Importing Content Utilities
Content utilities are available from shamela/content for lightweight client-side usage:
import {
parseContentRobust ,
mapPageCharacterContent ,
splitPageBodyFromFooter ,
removeArabicNumericPageMarkers ,
removeTagsExceptSpan ,
normalizeLineEndings ,
stripHtmlTags ,
htmlToMarkdown ,
normalizeHtml ,
normalizeTitleSpans ,
moveContentAfterLineBreakIntoSpan ,
convertContentToMarkdown ,
} from 'shamela/content' ;
Parsing Content
parseContentRobust()
Parses Shamela HTML content into structured lines while preserving title hierarchy and Arabic punctuation.
import { parseContentRobust } from 'shamela/content' ;
import type { Line } from 'shamela/content' ;
const html = `
<span data-type="title" id="toc-123">باب الأول</span>
بعض المحتوى هنا
<span data-type="title" id="toc-124">باب الثاني</span>
المزيد من المحتوى
` ;
const lines = parseContentRobust ( html );
lines . forEach (( line ) => console . log ( line . id , line . text ));
// Output:
// 123 "باب الأول"
// undefined "بعض المحتوى هنا"
// 124 "باب الثاني"
// undefined "المزيد من المحتوى"
Line Type:
type Line = {
id ?: string ; // Title ID from data-type="title" spans
text : string ; // Text content
};
parseContentRobust() automatically merges punctuation-only lines into preceding titles and normalizes line endings.
Text Normalization
mapPageCharacterContent()
Normalizes page content by applying regex-based replacement rules tuned for Shamela sources.

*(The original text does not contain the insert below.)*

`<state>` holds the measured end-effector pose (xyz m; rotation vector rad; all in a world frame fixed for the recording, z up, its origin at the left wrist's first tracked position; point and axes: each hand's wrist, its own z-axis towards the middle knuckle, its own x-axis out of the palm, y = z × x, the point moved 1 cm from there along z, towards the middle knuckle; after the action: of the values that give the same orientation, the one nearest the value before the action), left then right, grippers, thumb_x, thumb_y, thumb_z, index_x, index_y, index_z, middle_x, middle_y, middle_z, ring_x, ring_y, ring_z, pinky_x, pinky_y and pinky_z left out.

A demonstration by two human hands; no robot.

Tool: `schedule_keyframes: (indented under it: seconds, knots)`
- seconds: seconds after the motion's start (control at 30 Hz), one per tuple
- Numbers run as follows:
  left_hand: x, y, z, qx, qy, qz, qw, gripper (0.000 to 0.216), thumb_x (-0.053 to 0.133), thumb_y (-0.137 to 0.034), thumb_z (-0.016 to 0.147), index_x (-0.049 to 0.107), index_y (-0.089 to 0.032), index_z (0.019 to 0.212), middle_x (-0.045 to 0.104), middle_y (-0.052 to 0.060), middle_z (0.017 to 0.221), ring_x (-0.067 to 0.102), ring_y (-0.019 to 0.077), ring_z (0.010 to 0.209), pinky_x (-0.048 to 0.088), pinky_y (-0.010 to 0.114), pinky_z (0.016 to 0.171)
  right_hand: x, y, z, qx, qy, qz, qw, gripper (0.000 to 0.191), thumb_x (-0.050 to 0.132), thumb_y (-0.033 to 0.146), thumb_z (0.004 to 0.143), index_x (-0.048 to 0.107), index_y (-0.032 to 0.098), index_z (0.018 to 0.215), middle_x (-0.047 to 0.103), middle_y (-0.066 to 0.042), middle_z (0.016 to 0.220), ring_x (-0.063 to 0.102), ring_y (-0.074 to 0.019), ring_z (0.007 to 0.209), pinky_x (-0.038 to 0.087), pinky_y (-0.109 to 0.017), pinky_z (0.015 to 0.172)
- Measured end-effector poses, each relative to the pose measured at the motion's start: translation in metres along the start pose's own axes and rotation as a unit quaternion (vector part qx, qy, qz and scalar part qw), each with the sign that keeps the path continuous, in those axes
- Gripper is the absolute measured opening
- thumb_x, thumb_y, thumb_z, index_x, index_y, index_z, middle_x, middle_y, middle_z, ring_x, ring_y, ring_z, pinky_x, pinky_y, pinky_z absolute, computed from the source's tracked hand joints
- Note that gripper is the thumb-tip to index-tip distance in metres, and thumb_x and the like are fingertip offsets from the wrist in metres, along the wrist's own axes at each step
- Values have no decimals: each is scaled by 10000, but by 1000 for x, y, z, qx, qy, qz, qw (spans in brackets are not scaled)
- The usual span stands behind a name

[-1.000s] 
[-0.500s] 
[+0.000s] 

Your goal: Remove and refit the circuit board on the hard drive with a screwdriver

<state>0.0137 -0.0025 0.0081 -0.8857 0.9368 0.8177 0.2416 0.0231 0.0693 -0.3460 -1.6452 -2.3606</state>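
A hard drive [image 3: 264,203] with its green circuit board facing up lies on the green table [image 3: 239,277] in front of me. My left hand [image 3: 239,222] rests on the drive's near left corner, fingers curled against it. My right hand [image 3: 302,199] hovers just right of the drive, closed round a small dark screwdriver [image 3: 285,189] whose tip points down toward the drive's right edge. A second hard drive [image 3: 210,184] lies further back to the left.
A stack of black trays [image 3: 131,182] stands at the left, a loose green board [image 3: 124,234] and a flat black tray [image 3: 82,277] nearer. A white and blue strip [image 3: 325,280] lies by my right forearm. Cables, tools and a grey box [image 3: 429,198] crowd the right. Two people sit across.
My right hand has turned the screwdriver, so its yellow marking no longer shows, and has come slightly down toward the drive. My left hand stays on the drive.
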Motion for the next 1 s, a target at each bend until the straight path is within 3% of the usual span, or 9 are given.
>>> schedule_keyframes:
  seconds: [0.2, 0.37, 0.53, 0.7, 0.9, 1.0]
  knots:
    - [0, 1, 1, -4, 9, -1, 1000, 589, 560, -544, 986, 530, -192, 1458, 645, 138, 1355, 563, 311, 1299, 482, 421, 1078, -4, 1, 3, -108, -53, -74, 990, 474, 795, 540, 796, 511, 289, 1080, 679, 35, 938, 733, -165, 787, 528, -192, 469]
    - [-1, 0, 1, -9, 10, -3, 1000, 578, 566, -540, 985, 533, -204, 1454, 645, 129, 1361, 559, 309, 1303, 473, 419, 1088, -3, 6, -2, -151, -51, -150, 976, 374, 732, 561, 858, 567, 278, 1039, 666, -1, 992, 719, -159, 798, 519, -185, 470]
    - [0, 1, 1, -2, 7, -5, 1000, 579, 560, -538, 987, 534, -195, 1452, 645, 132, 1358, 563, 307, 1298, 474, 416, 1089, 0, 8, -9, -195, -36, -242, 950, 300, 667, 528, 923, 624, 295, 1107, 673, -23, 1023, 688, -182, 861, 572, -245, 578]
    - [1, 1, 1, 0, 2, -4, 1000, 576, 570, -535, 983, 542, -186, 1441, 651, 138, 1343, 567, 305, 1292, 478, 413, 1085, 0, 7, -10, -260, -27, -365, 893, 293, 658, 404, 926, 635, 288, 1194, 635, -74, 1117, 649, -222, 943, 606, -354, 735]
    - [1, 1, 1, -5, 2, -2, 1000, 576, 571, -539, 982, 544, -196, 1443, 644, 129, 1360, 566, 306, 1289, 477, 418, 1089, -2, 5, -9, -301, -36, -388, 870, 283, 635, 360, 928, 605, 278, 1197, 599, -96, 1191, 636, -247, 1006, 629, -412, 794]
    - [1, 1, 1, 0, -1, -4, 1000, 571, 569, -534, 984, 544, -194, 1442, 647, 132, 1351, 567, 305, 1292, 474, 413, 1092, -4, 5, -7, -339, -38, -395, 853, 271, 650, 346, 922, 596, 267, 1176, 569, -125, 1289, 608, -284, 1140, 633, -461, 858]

import { mapPageCharacterContent } from 'shamela/content' ;
const raw = 'نص عربي مع علامات' ;
const normalized = mapPageCharacterContent ( raw );
console . log ( normalized );
With Custom Rules:
import { mapPageCharacterContent } from 'shamela/content' ;
import { DEFAULT_MAPPING_RULES } from 'shamela/constants' ;
const customRules = {
... DEFAULT_MAPPING_RULES ,
'pattern1' : 'replacement1' ,
'pattern2' : 'replacement2' ,
};
const processed = mapPageCharacterContent ( rawContent , customRules );
normalizeLineEndings()
Normalizes line endings to Unix-style (\n). Converts Windows (\r\n) and old Mac (\r) line endings.

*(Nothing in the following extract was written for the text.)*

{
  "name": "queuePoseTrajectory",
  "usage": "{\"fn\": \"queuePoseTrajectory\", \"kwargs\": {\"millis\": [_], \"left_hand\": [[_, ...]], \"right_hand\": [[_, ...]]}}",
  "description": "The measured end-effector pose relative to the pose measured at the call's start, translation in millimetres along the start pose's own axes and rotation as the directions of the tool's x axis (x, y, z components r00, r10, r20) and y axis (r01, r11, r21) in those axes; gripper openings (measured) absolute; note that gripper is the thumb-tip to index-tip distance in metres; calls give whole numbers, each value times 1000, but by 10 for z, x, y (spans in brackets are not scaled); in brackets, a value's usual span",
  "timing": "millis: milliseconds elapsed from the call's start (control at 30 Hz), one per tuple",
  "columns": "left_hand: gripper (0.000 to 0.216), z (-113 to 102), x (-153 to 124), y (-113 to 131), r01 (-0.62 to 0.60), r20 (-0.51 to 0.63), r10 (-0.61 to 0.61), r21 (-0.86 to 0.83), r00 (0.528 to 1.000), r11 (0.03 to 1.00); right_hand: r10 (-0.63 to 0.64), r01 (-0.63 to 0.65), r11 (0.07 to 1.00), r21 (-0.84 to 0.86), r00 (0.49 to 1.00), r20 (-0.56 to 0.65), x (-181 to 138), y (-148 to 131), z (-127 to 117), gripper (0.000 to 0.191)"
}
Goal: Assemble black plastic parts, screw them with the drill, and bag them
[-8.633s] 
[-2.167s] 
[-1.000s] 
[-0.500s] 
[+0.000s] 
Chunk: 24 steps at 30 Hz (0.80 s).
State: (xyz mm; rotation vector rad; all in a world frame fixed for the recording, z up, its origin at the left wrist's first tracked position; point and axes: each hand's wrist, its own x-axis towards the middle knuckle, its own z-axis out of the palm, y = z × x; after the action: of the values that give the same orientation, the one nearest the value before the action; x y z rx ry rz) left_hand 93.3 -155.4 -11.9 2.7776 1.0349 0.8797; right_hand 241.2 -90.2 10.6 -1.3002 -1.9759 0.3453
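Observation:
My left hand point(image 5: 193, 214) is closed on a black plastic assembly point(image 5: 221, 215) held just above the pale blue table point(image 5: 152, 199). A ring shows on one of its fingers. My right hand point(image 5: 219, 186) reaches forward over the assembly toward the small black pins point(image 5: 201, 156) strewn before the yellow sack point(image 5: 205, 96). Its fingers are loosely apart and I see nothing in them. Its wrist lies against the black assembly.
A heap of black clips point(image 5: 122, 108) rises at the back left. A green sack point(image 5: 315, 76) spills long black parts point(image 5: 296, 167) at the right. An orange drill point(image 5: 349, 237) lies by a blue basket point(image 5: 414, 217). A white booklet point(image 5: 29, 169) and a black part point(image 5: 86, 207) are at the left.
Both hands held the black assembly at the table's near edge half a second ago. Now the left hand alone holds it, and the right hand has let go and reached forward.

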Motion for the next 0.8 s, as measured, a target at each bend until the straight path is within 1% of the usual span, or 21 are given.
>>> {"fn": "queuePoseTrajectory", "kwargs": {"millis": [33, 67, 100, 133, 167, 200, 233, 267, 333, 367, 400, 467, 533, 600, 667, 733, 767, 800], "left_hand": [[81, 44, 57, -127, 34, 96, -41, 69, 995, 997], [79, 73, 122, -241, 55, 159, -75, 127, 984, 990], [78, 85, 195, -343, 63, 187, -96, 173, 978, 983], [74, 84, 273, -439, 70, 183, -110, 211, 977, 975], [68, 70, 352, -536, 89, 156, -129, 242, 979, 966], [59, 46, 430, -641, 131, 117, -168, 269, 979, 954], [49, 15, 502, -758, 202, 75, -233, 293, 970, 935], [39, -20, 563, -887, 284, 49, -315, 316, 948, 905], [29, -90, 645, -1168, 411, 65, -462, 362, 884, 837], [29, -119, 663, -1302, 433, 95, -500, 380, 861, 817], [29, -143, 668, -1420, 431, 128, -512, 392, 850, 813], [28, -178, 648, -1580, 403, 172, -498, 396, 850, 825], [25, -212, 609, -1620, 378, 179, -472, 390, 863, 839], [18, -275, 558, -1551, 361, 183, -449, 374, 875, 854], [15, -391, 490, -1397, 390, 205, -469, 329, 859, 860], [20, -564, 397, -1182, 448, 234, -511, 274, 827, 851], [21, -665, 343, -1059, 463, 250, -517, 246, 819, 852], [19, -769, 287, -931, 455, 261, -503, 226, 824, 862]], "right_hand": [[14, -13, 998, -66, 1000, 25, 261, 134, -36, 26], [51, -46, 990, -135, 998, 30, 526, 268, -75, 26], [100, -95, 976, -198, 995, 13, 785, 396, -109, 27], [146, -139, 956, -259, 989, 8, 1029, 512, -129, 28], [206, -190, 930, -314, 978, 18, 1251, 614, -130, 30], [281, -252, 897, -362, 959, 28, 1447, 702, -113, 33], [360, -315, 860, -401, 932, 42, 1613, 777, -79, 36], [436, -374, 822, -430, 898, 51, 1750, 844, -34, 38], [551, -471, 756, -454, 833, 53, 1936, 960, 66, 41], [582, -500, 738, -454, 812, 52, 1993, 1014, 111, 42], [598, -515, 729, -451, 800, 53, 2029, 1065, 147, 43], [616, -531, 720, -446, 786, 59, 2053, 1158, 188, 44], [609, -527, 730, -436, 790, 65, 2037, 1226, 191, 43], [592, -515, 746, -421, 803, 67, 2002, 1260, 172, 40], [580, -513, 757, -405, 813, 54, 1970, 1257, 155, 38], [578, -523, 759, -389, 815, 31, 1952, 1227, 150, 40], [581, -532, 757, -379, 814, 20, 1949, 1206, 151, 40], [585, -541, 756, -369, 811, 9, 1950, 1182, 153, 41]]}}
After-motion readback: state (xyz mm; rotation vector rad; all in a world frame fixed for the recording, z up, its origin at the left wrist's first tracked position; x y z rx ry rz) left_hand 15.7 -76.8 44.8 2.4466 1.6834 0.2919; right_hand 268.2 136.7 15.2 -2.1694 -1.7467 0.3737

import { normalizeLineEndings } from 'shamela/content' ;
const windowsText = 'Line 1 \r\n Line 2 \r\n Line 3' ;
const normalized = normalizeLineEndings ( windowsText );
// => "Line 1\nLine 2\nLine 3"
removeArabicNumericPageMarkers()
Removes Arabic numeral markers enclosed in ⦗ ⦘ brackets.
import { removeArabicNumericPageMarkers } from 'shamela/content' ;
const text = 'نص عربي ⦗١٢٣⦘ مع علامات الصفحة' ;
const cleaned = removeArabicNumericPageMarkers ( text );
// => "نص عربي مع علامات الصفحة"
splitPageBodyFromFooter()
Separates page body content from trailing footnotes using the default Shamela marker.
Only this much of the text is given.